New technologies for terrain reconstruction have increased the availability of topographic data at a broad range of resolutions and spatial extents. The existing digital elevation models (DEMs) can now be updated at a low cost in selected study areas with newer, often higher resolution data using unmanned aerial systems (UAS) or terrestrial sensors. However, differences in spatial coverage and levels of detail often create discontinuities along the newly mapped area boundaries and subsequently lead to artifacts in results of DEM analyses or models of landscape processes.
To generate a seamless updated DEM, we propose a generalized approach to DEM fusion with a smooth transition while preserving important topographic features. The transition is controlled by distance-based weighted averaging along the DEMs’ blending overlap with spatially variable width based on elevation differences.

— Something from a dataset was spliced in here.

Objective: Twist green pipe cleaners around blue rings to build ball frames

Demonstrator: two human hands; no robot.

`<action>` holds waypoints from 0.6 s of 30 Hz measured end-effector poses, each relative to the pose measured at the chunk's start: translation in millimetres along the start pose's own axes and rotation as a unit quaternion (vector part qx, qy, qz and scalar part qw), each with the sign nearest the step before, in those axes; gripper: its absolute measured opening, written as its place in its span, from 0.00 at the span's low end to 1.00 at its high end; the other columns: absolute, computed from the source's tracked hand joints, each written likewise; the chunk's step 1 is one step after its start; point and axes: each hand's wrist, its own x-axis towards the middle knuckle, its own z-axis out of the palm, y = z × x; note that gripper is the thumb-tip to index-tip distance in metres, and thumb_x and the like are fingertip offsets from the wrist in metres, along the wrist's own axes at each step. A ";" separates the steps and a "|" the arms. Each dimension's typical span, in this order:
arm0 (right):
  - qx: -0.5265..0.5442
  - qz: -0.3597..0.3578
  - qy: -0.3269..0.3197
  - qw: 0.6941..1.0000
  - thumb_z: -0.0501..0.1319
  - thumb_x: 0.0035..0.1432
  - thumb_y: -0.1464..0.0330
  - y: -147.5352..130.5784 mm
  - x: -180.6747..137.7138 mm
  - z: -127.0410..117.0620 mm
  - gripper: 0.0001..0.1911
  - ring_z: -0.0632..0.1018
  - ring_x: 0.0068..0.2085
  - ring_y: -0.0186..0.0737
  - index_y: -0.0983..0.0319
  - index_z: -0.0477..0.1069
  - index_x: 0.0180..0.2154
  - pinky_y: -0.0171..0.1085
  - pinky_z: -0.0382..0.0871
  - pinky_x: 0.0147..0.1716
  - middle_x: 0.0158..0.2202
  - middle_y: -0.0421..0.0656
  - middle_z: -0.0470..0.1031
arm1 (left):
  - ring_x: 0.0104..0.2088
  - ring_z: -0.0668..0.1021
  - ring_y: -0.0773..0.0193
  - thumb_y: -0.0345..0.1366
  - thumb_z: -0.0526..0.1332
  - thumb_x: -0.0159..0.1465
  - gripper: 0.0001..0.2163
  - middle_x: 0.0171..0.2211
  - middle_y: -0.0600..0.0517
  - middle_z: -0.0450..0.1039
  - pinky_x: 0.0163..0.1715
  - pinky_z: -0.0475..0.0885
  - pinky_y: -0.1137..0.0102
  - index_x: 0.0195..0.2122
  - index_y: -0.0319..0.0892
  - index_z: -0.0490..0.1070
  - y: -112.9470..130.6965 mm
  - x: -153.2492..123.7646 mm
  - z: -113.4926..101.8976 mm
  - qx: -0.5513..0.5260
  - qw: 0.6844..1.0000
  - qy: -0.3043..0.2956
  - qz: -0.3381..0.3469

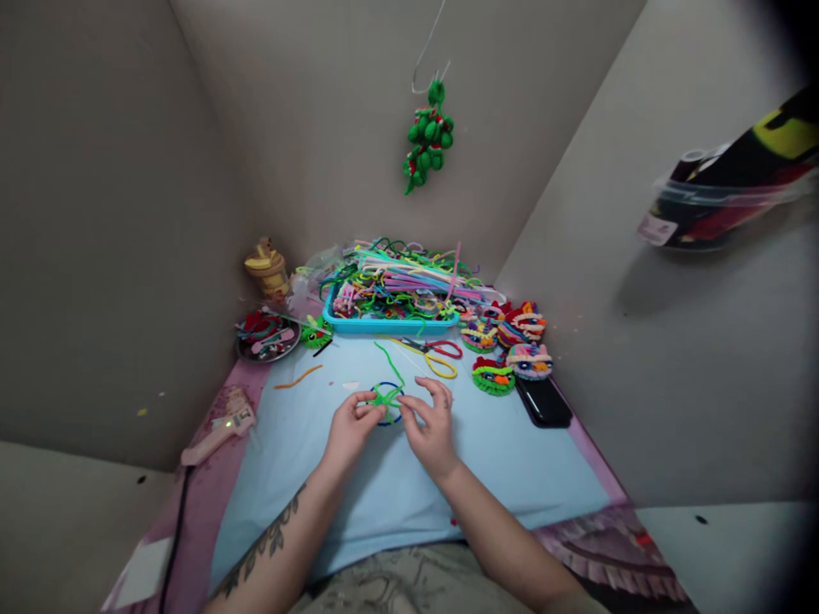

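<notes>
Between my two hands is a green pipe cleaner bent into a star-like shape, with one loose end reaching up and away. A dark blue ring lies around or just beneath it; I cannot tell whether the two are joined. My left hand pinches the left side of the green shape between thumb and fingers. On the other side, my right hand pinches it with thumb and forefinger, the other fingers raised. Scissors with red and yellow handles lie partly spread beyond my hands.
A blue tray heaped with colourful pipe cleaners stands at the back. Several finished fuzzy pieces and a black phone sit at right. At left are a glue gun, a metal dish and an orange pipe cleaner.
</notes>
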 end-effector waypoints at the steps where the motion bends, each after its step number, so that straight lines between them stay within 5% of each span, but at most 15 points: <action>1: -0.015 -0.019 -0.006 1.000 0.59 0.53 0.71 1.0 -1.2 -0.5 0.11 0.64 0.53 0.49 0.51 0.76 0.36 0.53 0.57 0.53 0.49 0.44 0.64 | 0.22 0.73 0.69 0.40 0.69 0.45 0.20 0.19 0.57 0.72 0.27 0.64 0.74 0.36 0.39 0.66 -0.6 0.3 -0.3 -0.004 1.000 -0.004 -0.002; 6: -0.031 -0.029 -0.016 0.999 0.59 0.54 0.71 1.5 -2.3 1.0 0.11 0.62 0.54 0.49 0.50 0.76 0.36 0.52 0.57 0.54 0.51 0.43 0.63 | 0.22 0.73 0.70 0.39 0.69 0.46 0.19 0.19 0.58 0.71 0.27 0.64 0.74 0.37 0.39 0.66 -4.3 0.9 0.7 -0.019 1.000 -0.025 -0.001; 11: 0.037 0.052 -0.053 0.997 0.58 0.55 0.70 -0.6 -0.7 2.4 0.07 0.63 0.53 0.47 0.56 0.75 0.31 0.48 0.59 0.52 0.50 0.46 0.64 | 0.23 0.72 0.71 0.38 0.68 0.47 0.19 0.19 0.58 0.70 0.28 0.64 0.74 0.37 0.39 0.65 -4.6 1.5 0.8 -0.016 0.999 -0.046 0.013; 18: 0.051 0.072 -0.111 0.990 0.56 0.55 0.73 6.4 -0.9 6.9 0.07 0.62 0.54 0.47 0.60 0.69 0.26 0.47 0.57 0.52 0.51 0.46 0.62 | 0.18 0.65 0.73 0.38 0.66 0.48 0.16 0.19 0.58 0.68 0.21 0.57 0.75 0.36 0.39 0.66 -1.5 0.8 0.3 0.120 0.990 -0.037 0.068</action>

We demonstrate the method on two case studies exploring the effects of DEM fusion on water flow modeling in the context of precision agriculture. In the first case study, we update a lidar-based DEM with a fused set of two digital surface models (DSMs) derived from imagery acquired by UAS. In the second application, developed for a tangible geospatial interface, we fuse a georeferenced, physical sand model continuously scanned by a Kinect sensor with a lidar-based DEM of the surrounding watershed in order to computationally simulate and test methods for controlling storm water flow.
The results of our experiments demonstrate the importance of seamless, robust fusion for realistic simulation of water flow patterns using multiple high-resolution DEMs.